Os dados divulgados pelo Bureau Nacional de Estatística da Hungria (KSH) surpreenderam até mesmo os especialistas locais. Em agosto, a taxa de inflação foi de 1,3% com base nos últimos 12 meses. Em julho, esta taxa foi de 1,8%, e os analistas esperavam sua diminuição até, no máximo, 1,7%. Assim, foi registrado um recorde que nos remete para o longínquo ano de 1974 – a idade de ouro do sistema socialista e do Comecon (Conselho para Assistência Econômica Mútua).
Como aconteceu, então, que a inflação na Hungria em tempo de crise financeira que atingiu toda a União Europeia, chegou ao nível da era do socialismo de Estado com sua economia planificada e regulação administrativa dos preços? Será que os programas anticrise da Comissão Europeia, do Banco Central Europeu (BCE) e do FMI, demonstraram finalmente sua eficácia nem que seja num país só? Infelizmente para os funcionários de Bruxelas, as suas receitas de dura disciplina fiscal e reforço das funções de supervisão do BCE não tiveram nada a ver com isso. A inflação recuou não perante Bruxelas, mas perante as medidas anticrise do gabinete húngaro.
Podemos ter opiniões diferentes sobre as aspirações políticas do carismático primeiro-ministro húngaro Viktor Orban, mas não se lhe pode recusar determinação econômica e consistência: uma vez escolhida a linha de transformações socioeconómicas nacionalmente orientadas, ele realiza-as ignorando os gritos de Bruxelas. Em particular, no âmbito das medidas nacionais de combate à crise, a partir de janeiro de 2013 o gabinete diminuiu em 10% os preços de venda de gás, eletricidade e aquecimento, ordenando que as respectivas “sociedades de gestão” cobrissem as despesas à sua conta.
Na UE começaram a falar de subversão dos princípios da economia de mercado, de não cumprimento das recomendações da Comissão Europeia e de populismo mas, em resposta, o governo de Orban prometeu repetir tal medida em 01 de novembro. Quanto ao desempenho econômico da Hungria, até mesmo a agência oficial da UE, a Eurostat, é forçada a admitir que o país saiu da recessão, o governo consegue manter o déficit orçamental dentro do limite de 3% do produto interno bruto, imposto pela UE, e até o final do ano está prevista a retomada de um crescimento econômico estável. O professor da Academia Russa de Finanças Boris Rubtsov diz:
“Os eventos de hoje ressaltam que, em alguns casos, os países europeus realmente fariam melhor em preservar a autonomia da sua política monetária e de crédito. Seria mais vantajoso. Mas cada caso concreto deve ser tratado separadamente. Alguns países da Europa de Leste (incluindo a Hungria), nesta fase, não têm o desejo de aderir à zona do euro. É sua posição objetiva.”

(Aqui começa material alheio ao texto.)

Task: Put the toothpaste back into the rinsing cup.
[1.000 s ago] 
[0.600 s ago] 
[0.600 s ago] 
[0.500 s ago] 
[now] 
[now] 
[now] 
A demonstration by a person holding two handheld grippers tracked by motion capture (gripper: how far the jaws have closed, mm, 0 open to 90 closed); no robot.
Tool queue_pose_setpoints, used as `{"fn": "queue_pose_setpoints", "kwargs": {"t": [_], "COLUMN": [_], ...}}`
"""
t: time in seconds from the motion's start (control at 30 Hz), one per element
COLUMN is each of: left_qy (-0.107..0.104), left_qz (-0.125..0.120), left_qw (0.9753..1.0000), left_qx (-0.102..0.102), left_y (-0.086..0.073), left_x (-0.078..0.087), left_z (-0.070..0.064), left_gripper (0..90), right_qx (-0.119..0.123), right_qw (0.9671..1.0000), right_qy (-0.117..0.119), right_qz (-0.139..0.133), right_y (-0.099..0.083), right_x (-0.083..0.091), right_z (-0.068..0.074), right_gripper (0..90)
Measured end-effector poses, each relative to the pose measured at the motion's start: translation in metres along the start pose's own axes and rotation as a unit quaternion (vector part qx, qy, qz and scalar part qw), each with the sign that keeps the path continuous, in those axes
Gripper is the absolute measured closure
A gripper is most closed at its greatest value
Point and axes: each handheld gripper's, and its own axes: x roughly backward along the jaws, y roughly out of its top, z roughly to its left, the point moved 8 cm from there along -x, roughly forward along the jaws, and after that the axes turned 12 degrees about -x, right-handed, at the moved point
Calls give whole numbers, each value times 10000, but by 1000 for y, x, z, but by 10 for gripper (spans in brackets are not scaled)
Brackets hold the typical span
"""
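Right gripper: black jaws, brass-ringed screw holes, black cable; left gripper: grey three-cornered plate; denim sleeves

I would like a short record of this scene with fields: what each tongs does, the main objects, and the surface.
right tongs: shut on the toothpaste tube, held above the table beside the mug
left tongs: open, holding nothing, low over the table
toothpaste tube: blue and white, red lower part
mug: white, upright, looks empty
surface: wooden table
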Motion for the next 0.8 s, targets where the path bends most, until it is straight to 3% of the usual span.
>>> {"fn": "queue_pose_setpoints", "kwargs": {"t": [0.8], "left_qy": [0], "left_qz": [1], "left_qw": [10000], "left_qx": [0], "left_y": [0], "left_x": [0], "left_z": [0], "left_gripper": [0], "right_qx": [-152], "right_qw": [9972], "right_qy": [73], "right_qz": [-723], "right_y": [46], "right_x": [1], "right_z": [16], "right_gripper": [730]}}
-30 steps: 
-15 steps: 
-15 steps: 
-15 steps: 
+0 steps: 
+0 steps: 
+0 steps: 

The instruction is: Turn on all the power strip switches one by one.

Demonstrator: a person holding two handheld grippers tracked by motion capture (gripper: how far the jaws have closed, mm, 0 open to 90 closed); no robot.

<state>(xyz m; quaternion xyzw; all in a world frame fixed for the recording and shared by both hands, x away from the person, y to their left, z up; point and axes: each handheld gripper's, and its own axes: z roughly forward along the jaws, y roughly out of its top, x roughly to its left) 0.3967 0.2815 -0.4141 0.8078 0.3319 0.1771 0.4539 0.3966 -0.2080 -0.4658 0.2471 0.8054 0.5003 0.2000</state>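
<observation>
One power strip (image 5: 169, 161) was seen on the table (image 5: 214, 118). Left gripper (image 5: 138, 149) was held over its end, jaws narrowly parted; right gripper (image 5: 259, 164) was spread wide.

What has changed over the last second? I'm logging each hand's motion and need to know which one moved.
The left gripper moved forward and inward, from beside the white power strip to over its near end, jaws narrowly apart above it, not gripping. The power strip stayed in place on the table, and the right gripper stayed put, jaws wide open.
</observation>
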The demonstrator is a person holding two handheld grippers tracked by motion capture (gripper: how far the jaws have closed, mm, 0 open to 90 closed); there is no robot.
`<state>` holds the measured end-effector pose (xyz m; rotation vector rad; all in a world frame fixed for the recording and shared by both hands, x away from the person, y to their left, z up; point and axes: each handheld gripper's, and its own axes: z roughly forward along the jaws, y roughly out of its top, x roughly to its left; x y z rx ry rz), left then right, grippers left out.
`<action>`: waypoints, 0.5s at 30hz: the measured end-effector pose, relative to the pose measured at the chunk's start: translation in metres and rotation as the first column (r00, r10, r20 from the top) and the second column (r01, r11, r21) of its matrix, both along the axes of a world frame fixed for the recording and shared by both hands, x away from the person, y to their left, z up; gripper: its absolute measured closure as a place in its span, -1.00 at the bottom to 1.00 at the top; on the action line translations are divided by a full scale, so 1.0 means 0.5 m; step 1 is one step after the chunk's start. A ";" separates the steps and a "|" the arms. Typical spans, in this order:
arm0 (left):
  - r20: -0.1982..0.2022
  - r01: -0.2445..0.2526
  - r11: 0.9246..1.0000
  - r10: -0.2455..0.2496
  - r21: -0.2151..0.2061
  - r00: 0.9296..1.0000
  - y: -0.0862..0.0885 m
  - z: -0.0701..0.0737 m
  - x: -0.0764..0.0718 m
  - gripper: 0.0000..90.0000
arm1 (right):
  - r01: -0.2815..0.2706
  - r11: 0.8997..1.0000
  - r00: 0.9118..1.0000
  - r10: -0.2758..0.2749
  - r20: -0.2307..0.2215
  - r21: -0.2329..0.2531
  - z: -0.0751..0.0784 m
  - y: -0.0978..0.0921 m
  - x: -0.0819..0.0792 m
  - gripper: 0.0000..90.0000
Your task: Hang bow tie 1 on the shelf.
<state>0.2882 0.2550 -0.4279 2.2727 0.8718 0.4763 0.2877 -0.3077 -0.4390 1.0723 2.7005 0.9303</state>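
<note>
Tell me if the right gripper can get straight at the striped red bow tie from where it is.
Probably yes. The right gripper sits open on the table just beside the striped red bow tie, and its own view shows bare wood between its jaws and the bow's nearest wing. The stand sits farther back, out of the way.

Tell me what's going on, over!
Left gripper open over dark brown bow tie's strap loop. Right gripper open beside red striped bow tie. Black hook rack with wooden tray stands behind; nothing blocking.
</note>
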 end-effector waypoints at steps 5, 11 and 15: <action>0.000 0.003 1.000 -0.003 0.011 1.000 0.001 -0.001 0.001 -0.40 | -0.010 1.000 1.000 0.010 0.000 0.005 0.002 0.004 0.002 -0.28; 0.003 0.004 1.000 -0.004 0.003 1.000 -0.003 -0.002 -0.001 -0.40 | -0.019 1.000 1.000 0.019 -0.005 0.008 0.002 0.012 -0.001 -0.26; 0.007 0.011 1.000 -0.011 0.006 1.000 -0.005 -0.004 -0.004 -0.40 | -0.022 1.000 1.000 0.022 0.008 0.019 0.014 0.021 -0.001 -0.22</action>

O “milagre econômico húngaro”, do qual já começaram falando alguns especialistas, pode forçar a UE e outras instituições a repensarem seus conceitos globais, especialmente os que têm a ver com o papel e o lugar de toda a Europa do Leste. Afinal, como mostraram os acontecimentos dos últimos anos, o principal impacto da crise não a atingiu, mas sim os países como a Grécia, Portugal, Espanha e Irlanda. Segundo notou neste contexto, numa entrevista à Voz da Rússia, o perito do Instituto de Economia da Academia de Ciências da Rússia Viacheslav Senchagov, todos violavam normas financeiras e econômicas, mas os europeus de Leste acabaram por ser mais cautelosos do que os seus homólogos da Europa Ocidental na União Europeia:
“Todos conhecem as normas dos tratados de Maastricht, os critérios de agregação de países na zona do euro, os critérios de desempenho de instituições individuais. Mas eles eram absolutamente desobedecidos. Parece-me que os países da Europa do Leste, por incrível que pareça, nãoaceleraramtanto esses mesmos empréstimos.”
“O Ocidente está vivendo uma crise e falta de liderança, ele está em busca de respostas para uma série de novas perguntas”, foi assim que caracterizou a situação atual hoje na Europa e em todo o mundo a edição norte-americana The American Interest. E não admira que alguns países europeus estejam tentando resolver os problemas emergentes com base em suas próprias ideias e conceitos. A Hungria parece ter-se tornado a “primeira andorinha” neste caminho.